The Dependents Assistance Act makes the payment of such an allowance contingent upon members making allotments payable to their dependents in an amount equal to that allowance plus a specified additional amount. If a member does not claim an allowance for his dependents, the Secretary concerned may direct the payment of the allowance.

Under this act, enlisted personnel in pay grades E-4 through E-9 receive a quarters allowance of $77.10 per month if they have not more than 2 dependents, and $96.90 per month if they have more than 2 dependents. Enlisted personnel in the grades E-1, E-2, and E-3 receive an allowance of $51.30 per month with 1 dependent; $77.10 per month with 2 dependents, and $96.90 per month with over 2 dependents.
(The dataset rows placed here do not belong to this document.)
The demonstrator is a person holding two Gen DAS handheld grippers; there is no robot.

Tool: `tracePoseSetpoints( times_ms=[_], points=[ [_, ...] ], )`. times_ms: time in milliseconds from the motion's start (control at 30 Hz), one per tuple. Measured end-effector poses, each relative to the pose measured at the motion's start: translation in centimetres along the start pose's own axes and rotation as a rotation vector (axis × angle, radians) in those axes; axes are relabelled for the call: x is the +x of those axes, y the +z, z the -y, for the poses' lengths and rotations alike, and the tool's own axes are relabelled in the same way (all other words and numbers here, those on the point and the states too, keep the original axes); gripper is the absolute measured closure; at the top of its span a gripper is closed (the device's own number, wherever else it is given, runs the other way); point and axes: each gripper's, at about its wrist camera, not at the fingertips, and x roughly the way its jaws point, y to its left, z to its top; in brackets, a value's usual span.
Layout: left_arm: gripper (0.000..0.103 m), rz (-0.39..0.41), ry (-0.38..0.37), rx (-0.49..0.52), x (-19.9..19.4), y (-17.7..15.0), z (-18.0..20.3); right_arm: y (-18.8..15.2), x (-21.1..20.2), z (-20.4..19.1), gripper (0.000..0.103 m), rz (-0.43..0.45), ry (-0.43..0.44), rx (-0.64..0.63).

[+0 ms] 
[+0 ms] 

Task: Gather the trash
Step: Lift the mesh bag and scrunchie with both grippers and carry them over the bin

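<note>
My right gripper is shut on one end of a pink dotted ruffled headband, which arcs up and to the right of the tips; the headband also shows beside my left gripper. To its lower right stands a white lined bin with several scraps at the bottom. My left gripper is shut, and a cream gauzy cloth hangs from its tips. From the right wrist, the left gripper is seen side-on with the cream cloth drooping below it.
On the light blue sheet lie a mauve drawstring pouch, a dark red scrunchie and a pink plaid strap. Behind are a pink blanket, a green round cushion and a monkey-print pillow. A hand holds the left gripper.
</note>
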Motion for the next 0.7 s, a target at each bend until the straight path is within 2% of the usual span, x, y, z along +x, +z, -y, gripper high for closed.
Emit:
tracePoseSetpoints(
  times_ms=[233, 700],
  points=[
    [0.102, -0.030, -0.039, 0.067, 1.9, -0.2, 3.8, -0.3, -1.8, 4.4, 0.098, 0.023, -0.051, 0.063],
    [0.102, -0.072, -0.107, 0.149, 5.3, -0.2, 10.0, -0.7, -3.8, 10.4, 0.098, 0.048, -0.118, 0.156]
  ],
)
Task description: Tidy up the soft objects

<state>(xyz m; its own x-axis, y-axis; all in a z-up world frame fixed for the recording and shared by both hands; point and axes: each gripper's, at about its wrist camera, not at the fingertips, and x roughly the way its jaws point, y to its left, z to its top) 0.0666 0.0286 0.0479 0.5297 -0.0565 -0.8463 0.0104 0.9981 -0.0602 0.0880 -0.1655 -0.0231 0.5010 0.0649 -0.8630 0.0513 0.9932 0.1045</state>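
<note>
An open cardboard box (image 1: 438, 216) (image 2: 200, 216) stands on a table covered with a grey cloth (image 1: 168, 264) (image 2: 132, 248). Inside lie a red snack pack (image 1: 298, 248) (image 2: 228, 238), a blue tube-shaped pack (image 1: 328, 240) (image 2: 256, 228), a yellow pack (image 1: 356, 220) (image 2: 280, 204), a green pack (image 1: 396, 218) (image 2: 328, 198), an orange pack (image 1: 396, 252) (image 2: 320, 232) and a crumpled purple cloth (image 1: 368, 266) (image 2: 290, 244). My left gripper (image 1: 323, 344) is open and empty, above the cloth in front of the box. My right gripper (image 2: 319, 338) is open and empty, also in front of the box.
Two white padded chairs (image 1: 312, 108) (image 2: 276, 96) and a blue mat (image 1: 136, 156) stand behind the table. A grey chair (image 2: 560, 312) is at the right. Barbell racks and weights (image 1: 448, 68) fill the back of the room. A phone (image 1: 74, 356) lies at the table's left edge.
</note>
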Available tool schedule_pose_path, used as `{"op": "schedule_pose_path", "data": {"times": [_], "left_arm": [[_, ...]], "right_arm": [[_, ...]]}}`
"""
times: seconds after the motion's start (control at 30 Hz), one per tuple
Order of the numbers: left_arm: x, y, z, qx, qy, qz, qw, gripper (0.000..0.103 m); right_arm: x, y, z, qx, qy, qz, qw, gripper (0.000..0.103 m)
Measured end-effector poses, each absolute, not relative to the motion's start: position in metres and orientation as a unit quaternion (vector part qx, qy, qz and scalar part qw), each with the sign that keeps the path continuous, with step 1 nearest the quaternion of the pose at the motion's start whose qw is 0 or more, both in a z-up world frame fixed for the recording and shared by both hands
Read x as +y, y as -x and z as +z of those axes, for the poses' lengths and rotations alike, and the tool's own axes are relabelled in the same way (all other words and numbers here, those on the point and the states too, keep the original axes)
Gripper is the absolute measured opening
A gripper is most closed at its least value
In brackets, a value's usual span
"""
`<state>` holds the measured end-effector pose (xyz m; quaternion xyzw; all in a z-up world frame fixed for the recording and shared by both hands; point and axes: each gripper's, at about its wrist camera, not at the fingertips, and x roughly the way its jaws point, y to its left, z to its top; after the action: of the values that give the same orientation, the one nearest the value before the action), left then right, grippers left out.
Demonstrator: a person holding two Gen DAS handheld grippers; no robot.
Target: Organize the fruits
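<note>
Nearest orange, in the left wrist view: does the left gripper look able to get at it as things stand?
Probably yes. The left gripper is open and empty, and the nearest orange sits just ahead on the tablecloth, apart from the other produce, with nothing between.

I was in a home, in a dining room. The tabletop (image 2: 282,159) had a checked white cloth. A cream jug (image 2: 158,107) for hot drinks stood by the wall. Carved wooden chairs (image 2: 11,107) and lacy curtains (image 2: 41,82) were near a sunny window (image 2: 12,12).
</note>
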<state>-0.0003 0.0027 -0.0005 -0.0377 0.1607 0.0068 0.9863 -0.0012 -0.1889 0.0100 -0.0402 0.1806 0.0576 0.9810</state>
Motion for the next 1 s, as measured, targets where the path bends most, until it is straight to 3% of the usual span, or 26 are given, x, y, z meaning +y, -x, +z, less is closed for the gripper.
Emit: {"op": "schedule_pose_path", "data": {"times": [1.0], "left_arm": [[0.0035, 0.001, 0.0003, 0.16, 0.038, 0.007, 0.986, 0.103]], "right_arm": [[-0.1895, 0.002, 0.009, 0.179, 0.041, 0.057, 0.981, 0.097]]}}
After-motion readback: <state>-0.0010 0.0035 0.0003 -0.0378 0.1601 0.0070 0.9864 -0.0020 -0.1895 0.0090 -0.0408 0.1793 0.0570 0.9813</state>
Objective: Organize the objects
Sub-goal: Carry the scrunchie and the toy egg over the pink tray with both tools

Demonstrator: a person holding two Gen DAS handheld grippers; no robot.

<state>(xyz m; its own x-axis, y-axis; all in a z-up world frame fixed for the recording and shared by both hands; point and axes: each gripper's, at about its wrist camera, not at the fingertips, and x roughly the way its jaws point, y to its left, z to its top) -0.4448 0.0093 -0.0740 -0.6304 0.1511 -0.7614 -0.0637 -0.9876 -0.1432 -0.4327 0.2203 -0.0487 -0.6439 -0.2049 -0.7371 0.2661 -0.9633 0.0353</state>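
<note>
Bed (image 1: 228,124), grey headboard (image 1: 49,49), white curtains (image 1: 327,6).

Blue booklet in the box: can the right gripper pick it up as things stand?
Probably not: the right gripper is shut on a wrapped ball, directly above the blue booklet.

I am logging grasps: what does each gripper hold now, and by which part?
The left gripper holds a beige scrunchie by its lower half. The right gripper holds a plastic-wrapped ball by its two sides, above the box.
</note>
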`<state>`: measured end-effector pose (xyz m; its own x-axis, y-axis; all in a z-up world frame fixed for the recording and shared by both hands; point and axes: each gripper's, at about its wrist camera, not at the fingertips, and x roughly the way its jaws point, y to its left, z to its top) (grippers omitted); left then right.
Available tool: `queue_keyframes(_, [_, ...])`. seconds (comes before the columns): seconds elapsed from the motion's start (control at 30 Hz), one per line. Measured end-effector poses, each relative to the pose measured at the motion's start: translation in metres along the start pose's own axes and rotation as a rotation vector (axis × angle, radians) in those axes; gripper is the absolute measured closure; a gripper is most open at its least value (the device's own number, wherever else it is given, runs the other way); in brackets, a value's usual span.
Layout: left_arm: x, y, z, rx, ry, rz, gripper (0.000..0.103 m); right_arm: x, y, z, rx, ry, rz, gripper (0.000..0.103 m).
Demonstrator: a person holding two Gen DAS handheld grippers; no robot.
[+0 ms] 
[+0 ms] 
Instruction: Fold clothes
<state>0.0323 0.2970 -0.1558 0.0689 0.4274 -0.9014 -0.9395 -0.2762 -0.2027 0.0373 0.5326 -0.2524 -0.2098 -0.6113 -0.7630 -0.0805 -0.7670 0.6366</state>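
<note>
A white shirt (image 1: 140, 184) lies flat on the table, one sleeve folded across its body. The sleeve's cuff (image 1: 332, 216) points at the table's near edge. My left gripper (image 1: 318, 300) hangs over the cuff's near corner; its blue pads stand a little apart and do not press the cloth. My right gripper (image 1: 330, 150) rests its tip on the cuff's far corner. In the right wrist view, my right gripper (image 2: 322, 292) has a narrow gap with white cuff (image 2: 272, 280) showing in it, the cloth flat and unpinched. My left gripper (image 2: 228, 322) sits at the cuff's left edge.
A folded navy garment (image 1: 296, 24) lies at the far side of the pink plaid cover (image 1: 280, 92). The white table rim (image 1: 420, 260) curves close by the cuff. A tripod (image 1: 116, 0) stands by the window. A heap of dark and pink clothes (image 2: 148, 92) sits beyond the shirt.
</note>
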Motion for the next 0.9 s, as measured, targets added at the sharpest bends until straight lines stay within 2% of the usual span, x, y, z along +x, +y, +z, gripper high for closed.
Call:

To qualify for these additional allowances, enlisted personnel in the grades E-1, E-2, and E-3 must allot $40 of their basic pay monthly; in the grades E-4 and E-5 they must allot $60 per month; and in the case of enlisted members in grades E-6 through E-9, they must allot $80 per month.

This act expires on 1 July 1959, and if it is not extended, enlisted personnel would suffer a severe reduction in pay.

Now, members of the committee, I apologize for making this lengthy statement, but I hope that my analysis of the various laws involved may be of some assistance and aid to you during these hearings.

As far as I am concerned, we have no choice but to extend the draft law, the so-called doctors' draft law, the Dependents' Assistance Act, and the law which suspends the strength ceilings on the size of our Armed Forces. These are the four objectives of this bill, and, in my opinion, they should be approved unanimously by the committee. The first witness this morning is Mr. Finucane, Assistant Secretary of Defense.

Mr. Secretary, sit right down there.

Secretary FINUCANE. Thank you, Mr. Chairman.